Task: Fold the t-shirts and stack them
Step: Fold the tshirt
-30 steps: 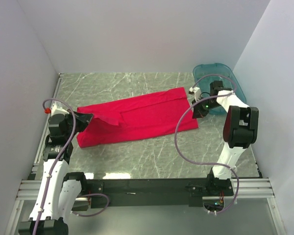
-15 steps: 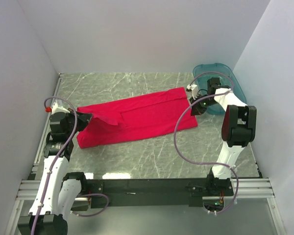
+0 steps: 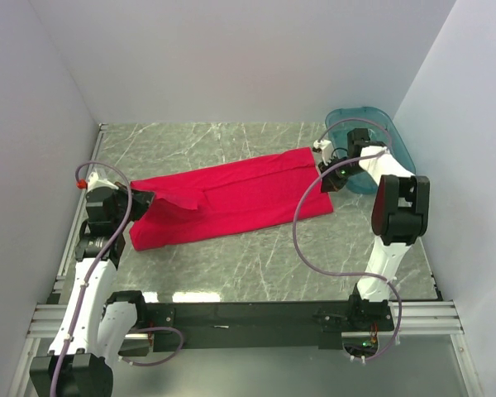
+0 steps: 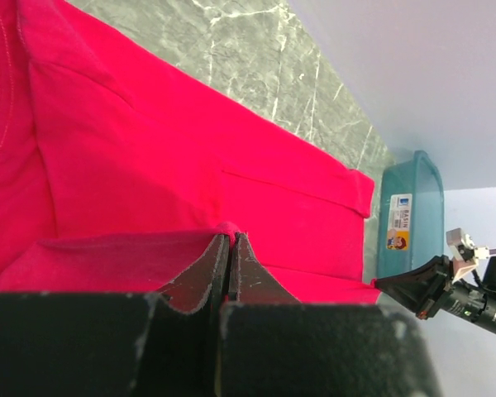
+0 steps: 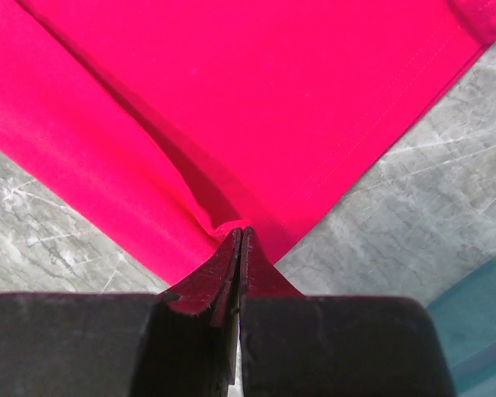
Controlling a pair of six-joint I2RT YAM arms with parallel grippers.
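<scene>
- Shirt position: the t-shirt (image 3: 231,198) is lying as a long red band across the table (image 3: 256,265), with its right end just beside the teal basin (image 3: 384,136).
- I'm clamping my left gripper (image 4: 229,241) on a pinch of cloth at the left end. My right gripper (image 5: 241,236) is nipping a small ridge at the right edge.
- Reading this as the fold: I'm planning to lift both ends level and carry them evenly so the edges line up.
- Both pinches are looking thin, so I'm going slow to avoid slip or bunching.
</scene>
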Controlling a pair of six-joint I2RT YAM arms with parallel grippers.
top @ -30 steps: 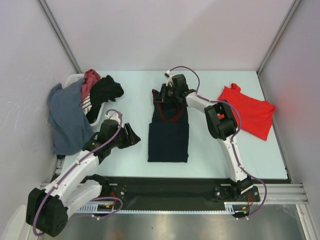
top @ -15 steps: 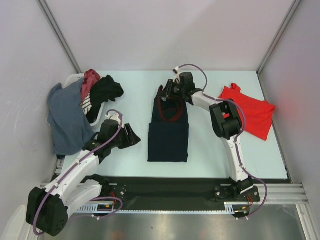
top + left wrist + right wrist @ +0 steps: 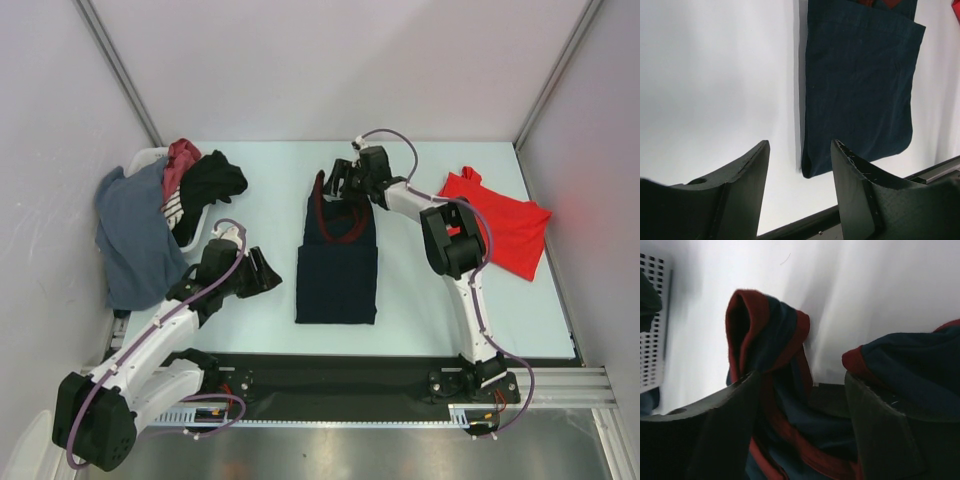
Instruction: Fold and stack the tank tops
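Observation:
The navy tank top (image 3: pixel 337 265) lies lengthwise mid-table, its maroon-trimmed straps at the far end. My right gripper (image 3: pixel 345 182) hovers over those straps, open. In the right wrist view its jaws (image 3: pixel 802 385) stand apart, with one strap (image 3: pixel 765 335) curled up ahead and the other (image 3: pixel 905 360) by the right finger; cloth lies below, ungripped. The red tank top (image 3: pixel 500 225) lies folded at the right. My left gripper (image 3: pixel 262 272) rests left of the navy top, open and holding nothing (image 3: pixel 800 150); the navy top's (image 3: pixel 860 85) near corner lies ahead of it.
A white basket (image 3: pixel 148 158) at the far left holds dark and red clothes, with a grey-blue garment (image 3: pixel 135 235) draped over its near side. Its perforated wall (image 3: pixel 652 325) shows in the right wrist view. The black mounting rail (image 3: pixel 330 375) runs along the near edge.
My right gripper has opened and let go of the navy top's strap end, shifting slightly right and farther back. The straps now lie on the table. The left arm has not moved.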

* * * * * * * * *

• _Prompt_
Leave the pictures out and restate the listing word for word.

• _Problem solution_
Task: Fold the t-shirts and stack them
Step: Fold the tshirt
-30 steps: 
-15 steps: 
+0 steps: 
+0 steps: 
+0 steps: 
Controlling a pair of six-joint I2RT YAM arms with parallel grippers.
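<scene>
- Shirt position: the t-shirt (image 3: 231,198) is lying as a long red band across the table (image 3: 256,265), with its right end just beside the teal basin (image 3: 384,136).
- I'm clamping my left gripper (image 4: 229,241) on a pinch of cloth at the left end. My right gripper (image 5: 241,236) is nipping a small ridge at the right edge.
- Reading this as the fold: I'm planning to lift both ends level and carry them evenly so the edges line up.
- Both pinches are looking thin, so I'm going slow to avoid slip or bunching.
</scene>
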Controlling a pair of six-joint I2RT YAM arms with parallel grippers.
top @ -30 steps: 
top @ -15 steps: 
top + left wrist + right wrist @ +0 steps: 
Instruction: Fold and stack the tank tops
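Observation:
The navy tank top (image 3: pixel 337 265) lies lengthwise mid-table, its maroon-trimmed straps at the far end. My right gripper (image 3: pixel 345 182) hovers over those straps, open. In the right wrist view its jaws (image 3: pixel 802 385) stand apart, with one strap (image 3: pixel 765 335) curled up ahead and the other (image 3: pixel 905 360) by the right finger; cloth lies below, ungripped. The red tank top (image 3: pixel 500 225) lies folded at the right. My left gripper (image 3: pixel 262 272) rests left of the navy top, open and holding nothing (image 3: pixel 800 150); the navy top's (image 3: pixel 860 85) near corner lies ahead of it.
A white basket (image 3: pixel 148 158) at the far left holds dark and red clothes, with a grey-blue garment (image 3: pixel 135 235) draped over its near side. Its perforated wall (image 3: pixel 652 325) shows in the right wrist view. The black mounting rail (image 3: pixel 330 375) runs along the near edge.
My right gripper has opened and let go of the navy top's strap end, shifting slightly right and farther back. The straps now lie on the table. The left arm has not moved.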

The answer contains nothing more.